I tend to avoid rabbit bowls, however, as the chicks will walk through their food and I find that rabbit bowls tend to have a somewhat polished and slippery surface.
A proper chick feeder can be purchased for around $10. For us, I have found that these feeders tend to reduce my work load as I can fill them once and not have to worry about food again until they’ve emptied it. Yes, I will occasionally have to clean out some poo, but the loss in feed is negligible.
Aside from brooder temperature, water is probably the most troublesome issue involved in raising chicks.
First, chicks have to be shown, ‘this is water’. For an in-depth look at introducing chicks to water read, ‘Feeding Chickens’.
The second issue with chicks and a water supply is, once again, sitting on top of the waterer and dropping their waste into the water that everyone needs to drink. (YUCK!) Even worse, as the chicks get bigger and heavier, they can knock the waterer over – which spills the contents, soaks the bedding and generally makes life miserable for everyone until you are able to clean it out.
For us, we will use a small quart sized waterer until the chicks are about 3 weeks of age. Then we will switch to the hanging version of waterer – making sure to pile up the shavings so that everyone can reach the water easily.
Plan Your Coop
The backyard chicken coop is a subject worthy of its own book. The incredible range of styles to these chicken abodes, are as creative as they are diverse. There are days it seems that no two coops are exactly the same. For this reason, I will not dive into the many nuances of each type of chicken coop, but rather focus on the objectives of what a good coop should provide.
A proper chicken coop should provide four main things; protection from predators, protection from the weather, a place to lay eggs and adequate space for roosting. Aside from these, I would also recommend choosing a design that provides easy access for you – and as much of that as you can get! This will really be helpful in the long run.

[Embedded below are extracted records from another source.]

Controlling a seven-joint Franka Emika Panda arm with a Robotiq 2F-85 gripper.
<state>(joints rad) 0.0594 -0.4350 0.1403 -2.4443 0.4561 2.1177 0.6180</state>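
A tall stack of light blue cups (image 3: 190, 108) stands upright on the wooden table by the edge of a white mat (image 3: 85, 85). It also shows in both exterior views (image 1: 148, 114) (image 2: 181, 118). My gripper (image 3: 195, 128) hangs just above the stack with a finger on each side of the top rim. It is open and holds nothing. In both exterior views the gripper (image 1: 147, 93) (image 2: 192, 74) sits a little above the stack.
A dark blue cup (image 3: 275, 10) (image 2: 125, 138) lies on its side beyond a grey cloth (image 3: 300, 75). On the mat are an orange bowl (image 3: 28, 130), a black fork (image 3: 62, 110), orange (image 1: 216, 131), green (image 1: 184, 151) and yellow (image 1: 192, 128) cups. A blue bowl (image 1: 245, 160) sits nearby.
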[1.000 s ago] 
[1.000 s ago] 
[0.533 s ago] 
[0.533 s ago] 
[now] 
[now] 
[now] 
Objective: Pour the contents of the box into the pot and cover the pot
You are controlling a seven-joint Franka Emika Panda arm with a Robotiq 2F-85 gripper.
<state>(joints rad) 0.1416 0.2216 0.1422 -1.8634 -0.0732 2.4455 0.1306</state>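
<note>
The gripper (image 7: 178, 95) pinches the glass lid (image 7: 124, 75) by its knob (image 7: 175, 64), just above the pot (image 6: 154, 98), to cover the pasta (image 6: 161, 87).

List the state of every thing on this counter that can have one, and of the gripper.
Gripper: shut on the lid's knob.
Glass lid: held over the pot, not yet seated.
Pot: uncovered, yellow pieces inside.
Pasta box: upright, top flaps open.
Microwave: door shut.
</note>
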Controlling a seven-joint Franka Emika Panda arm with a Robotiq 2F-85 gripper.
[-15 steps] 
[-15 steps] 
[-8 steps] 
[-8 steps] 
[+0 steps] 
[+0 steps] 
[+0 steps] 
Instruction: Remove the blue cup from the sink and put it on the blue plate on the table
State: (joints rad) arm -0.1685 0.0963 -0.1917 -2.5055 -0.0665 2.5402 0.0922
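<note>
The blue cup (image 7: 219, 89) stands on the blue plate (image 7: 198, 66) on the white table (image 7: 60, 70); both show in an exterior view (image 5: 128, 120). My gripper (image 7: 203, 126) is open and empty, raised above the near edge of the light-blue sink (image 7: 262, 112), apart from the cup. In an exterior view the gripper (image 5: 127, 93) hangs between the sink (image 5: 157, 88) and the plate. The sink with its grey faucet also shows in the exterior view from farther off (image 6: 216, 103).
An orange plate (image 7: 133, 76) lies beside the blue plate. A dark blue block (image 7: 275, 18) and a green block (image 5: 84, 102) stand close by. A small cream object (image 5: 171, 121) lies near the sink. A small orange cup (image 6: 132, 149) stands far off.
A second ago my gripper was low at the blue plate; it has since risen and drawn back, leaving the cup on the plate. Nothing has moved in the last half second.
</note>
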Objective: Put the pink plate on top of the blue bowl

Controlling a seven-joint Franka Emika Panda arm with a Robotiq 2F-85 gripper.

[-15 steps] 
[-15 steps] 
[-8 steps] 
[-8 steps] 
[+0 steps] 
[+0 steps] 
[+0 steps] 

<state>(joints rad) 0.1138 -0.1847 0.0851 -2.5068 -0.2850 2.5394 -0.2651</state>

Protection from predators. It seems like every wild animal out there wants to eat one of your chickens. From flying predators to four legged carnivores, they all see a chicken as a prize worth waiting for. Even rats will go after baby chicks.
I’m sorry to say, but the deck is stacked against you.
Because of this, you really have to be on your ‘A’ game when thinking of a chicken coop. Chickens don’t see very well in the dark, which makes them even more vulnerable than they already are; as in, fat birds that can’t fly very well.
When planning a coop, the more you can fortify it, the better. For us, we used ¾ inch wood panel siding for the walls and ½ inch wire mesh for the floor. (FYI, anything larger than a ½ inch hole ANYWHERE in the coop and weasels can get in!)
Also, we overlapped and secured with screws where ever we could, making sure there was nothing loose enough to be pulled on.
I can not stress enough how important this aspect of raising chickens is. Wildlife will know there is food in your coop and they will work tirelessly to get at it. Raccoons are especially clever, so make sure your latches are heavy duty.
Another level of protection is the height of your roosting bars. Do NOT let your outdoor birds sleep at ground level or even on the floor of the coop. Nesting boxes are okay, provided they are up off the ground and difficult for crawling carnivores to get to. Just remember, the safest place for a sleeping chicken is on a roost that is at least waist high (taller ones are even better, provided the birds use them).
Protection from the weather. When it’s cold, what your birds will need the most is a dry place out of the wind. Heat is not necessary, provided the chickens are fully feathered. Ample amounts of straw might be appreciated, but what they need the most is a place where they can dry off and be out of any direct wind.
When it’s hot, however, they need shade and preferably something with a breeze. For this reason, we have put our coop next to tall tree. This allows us to take advantage of the shade. Also, the entire floor and both ends of the coop are open in the summer (covered with ½ wire mesh). This provides ventilation for those hot nights.
A place to lay eggs. Laying an egg takes a bit of time for your hen. It’s an effort for her, to be certain. For this reason, your nesting box should be up off the ground and preferably somewhere dark and quiet – in other words, not in the line of any direct traffic. Hens need to feel secure as once they start the process, they are committed to finish.
It’s also helpful to have the right amount of nesting boxes. If you don’t, you run the risk of one hen being harassed to ‘hurry up’ by another who ‘just can’t wait anymore’. For this reason, we recommend one nesting box for every three hens.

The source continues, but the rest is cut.